Por: Fernando Molica

Deus não foi convidado para o debate português

Candidatos a primeiro-ministro de Portugal | Foto: Reprodução/YouTube

Deus não foi chamado para participar do debate que, há cerca de duas semanas, reuniu os principais candidatos a primeiro-ministro de Portugal, Pedro Nuno Santos, líder do PS (de esquerda), e Luís Montenegro, da AD (centro direita).

Acompanhei boa parte do confronto na casa de amigos, em Lisboa. A discussão foi dura, tensa, os dois políticos expuseram propostas e contestaram de forma o adversário. O favorito Montenegro cobrou o que classificou de contradições entre Santos e o atual governo, do PS; Santos jogou pesado em relação às propostas conservadoras.

Mas, pelo que ouvi, nenhum deles acusou o outro de não acreditar em Deus, e olha que os ateus representam apenas cerca de 4% da população, formada por 80% de católicos. Arrisco dizer que eu seria ironizado caso perguntasse a um local o porquê da ausência de questões religiosas no debate: "Pois que a eleição é para o Parlamento, não para o colégio de cardeais, ó pá". 
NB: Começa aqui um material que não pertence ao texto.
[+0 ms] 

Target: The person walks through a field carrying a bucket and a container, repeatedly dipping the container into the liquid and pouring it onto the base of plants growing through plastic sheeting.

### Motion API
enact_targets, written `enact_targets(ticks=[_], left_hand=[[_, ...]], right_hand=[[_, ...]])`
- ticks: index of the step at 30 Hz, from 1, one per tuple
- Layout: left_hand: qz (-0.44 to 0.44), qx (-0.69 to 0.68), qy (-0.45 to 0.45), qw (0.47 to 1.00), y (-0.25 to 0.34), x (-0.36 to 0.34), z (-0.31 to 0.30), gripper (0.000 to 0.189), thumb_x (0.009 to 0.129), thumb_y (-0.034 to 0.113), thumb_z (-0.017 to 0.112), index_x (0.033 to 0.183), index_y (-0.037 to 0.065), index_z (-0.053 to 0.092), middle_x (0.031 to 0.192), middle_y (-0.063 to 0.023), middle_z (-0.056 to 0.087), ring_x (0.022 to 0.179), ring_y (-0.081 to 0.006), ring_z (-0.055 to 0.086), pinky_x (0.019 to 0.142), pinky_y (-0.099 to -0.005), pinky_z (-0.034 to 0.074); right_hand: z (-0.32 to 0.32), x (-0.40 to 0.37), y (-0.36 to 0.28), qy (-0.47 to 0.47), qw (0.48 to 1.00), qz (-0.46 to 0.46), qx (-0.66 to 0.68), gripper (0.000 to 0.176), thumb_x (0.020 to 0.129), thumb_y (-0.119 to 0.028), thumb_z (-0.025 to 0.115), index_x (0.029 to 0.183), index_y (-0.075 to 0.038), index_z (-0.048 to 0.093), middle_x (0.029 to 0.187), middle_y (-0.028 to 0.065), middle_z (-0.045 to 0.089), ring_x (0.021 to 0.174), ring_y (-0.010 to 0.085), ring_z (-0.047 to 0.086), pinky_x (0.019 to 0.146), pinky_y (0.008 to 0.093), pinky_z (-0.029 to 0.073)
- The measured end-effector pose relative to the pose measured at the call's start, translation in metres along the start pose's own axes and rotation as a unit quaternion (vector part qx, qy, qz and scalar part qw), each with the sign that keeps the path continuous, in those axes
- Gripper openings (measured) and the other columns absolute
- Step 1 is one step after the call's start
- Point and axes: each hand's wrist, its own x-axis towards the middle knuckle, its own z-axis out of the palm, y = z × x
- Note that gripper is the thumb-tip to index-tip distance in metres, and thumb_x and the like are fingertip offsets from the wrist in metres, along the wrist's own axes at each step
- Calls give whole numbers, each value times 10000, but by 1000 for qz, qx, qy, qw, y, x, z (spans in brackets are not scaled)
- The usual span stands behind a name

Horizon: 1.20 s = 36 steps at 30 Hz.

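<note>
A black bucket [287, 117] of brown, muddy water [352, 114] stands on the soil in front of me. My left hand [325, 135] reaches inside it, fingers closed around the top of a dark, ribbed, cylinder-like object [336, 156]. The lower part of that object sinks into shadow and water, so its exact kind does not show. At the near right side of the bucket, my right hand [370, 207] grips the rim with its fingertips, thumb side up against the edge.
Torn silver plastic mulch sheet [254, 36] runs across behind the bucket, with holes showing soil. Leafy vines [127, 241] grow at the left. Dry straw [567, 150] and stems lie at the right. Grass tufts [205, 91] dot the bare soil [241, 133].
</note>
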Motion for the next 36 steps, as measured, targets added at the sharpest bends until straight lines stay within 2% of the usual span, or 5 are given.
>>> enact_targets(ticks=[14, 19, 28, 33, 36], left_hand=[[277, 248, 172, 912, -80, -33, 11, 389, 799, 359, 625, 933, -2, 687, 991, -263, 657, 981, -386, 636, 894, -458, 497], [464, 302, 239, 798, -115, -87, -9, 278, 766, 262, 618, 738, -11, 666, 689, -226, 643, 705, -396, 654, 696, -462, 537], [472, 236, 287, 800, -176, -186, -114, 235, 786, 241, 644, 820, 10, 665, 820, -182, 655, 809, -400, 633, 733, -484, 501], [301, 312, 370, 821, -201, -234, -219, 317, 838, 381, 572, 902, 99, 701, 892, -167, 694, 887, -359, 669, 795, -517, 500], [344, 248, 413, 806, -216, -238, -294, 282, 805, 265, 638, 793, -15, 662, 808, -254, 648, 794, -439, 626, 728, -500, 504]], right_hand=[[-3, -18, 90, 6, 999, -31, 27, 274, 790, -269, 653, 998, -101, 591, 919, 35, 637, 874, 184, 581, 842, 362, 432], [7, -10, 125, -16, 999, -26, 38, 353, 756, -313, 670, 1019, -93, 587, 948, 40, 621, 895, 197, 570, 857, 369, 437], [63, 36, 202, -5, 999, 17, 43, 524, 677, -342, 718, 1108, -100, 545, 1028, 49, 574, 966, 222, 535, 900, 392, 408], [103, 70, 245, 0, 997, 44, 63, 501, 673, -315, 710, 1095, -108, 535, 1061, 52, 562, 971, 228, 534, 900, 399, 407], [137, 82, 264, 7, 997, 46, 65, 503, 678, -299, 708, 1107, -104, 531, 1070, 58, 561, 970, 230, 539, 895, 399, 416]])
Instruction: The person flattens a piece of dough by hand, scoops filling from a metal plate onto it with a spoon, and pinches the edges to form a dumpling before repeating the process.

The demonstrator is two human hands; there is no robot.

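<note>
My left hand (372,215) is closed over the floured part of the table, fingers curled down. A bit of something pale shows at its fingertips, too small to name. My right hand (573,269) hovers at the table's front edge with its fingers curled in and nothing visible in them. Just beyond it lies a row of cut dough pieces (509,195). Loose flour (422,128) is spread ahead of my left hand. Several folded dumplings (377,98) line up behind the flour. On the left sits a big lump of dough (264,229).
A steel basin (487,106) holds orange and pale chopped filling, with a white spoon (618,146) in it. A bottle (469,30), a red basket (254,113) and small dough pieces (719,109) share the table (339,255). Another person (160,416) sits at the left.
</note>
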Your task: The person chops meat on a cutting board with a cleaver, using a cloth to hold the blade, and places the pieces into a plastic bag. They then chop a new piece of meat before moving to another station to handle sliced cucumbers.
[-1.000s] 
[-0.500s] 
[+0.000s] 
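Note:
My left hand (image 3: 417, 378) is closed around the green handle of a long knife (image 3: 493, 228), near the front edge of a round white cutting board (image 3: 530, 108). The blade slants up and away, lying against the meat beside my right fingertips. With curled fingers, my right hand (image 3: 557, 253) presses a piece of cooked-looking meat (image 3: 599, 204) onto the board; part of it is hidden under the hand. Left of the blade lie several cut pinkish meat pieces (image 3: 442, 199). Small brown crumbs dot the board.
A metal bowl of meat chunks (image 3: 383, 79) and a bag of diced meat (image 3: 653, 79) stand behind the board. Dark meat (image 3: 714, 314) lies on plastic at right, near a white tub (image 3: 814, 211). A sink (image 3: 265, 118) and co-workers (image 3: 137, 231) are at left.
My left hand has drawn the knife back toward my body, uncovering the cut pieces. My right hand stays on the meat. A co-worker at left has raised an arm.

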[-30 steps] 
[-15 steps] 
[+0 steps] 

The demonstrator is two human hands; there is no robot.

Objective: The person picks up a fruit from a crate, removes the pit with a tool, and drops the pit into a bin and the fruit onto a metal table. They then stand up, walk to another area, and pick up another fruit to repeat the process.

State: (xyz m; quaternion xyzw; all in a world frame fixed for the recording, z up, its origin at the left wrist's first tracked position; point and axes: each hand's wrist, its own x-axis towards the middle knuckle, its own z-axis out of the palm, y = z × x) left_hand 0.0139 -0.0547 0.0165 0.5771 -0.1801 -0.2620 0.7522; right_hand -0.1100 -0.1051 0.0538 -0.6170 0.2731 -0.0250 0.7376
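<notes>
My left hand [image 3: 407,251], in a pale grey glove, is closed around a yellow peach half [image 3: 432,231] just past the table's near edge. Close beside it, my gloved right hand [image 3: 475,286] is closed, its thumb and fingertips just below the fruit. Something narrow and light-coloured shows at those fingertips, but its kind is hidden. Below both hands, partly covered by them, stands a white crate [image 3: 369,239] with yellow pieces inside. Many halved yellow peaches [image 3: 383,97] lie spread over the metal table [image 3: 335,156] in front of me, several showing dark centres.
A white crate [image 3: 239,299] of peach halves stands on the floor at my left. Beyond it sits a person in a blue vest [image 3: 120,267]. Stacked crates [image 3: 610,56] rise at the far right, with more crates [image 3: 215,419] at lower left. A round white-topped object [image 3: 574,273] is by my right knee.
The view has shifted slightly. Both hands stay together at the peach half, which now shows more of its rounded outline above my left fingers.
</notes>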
Temas relativos à família foram tratados: valores das aposentadorias, geração de emprego e renda, educação, saúde. Eles abordaram, portanto, assuntos que efetivamente interessam às famílias portuguesas, todos ligados à qualidade de vida de cada um dos habitantes do país — aposentados, trabalhadores, estudantes e todos que necessitam de atendimento médico.

Os candidatos demonstraram saber que não cabe ao Estado se meter na fé da população, muito menos na vida interna das famílias ou na sexualidade de seus integrantes. Não têm dúvidas de que esses temas pertencem à vida íntima de cada cidadão.

Cabe ao Estado criar condições para o progresso do país — educadas, empregadas, capazes de gerar renda e tendo à disposição uma boa rede de saúde, as famílias agradecem. E vale frisar: político que fala muito em família tende a se preocupar quase que exclusivamente com seus parentes.

Em Portugal, o ponto saber qual o projeto mais adequado para o país em 2024, se o de esquerda ou o centro direita. É melhor ter um Estado maior ou um que dê mais espaço para as iniciativas de cada cidadão? Vale pagar impostos elevados para ter saúde e educação públicas e de boa qualidade ou é melhor deixar mais grana no bolso de cada português para que ele pague planos de saúde e escolas privadas? Ser ou não ser estatizante ou liberal?

A discussão pode e deve incluir questões relacionadas à honestidade de políticos e à correta aplicação dos recursos públicos. Todos temas terrenos, que têm que ser tratados e avaliados por cada ser humano.

Seria até injusto com Deus achar que Ele não nos considera capazes de tomarmos conta de nossas próprias vidas, que precisamos de Sua opinião até para saber se o projeto mais adequado para a cidade, para o estado e para o país é este ou aquele. Se, de acordo com quem crê, o livre-arbítrio é uma concessão divina, é razoável que tratemos de exercê-lo.

A política trata de coisas do mundo palpável, não foi feita para discutir reforma agrária no Céu, para julgar se o anjo A tem razão na briga com o anjo B, se santos existem e podem servir de intermediários na relação com Deus ou se não passam de uma criação católica para ocupar o lugar de deuses gregos e romanos e, assim, popularizar o cristianismo.

Há infinitos caminhos para se falar com Deus e até para ignorá-lo; a fé é um instrumento de interação social, de conforto, de esperança, mas também é objeto de muita manipulação. Em nome da democracia é preciso limitar essa história de terceirizar para Deus a responsabilidade pela construção de uma sociedade melhor.

Tratemos de seguir o exemplo português e cuidar das nossas vidas; o tanto de brasileiro que vai pra lá indica que, no limite, Deus tem gostado de deixar tarefas humanas com os humanos.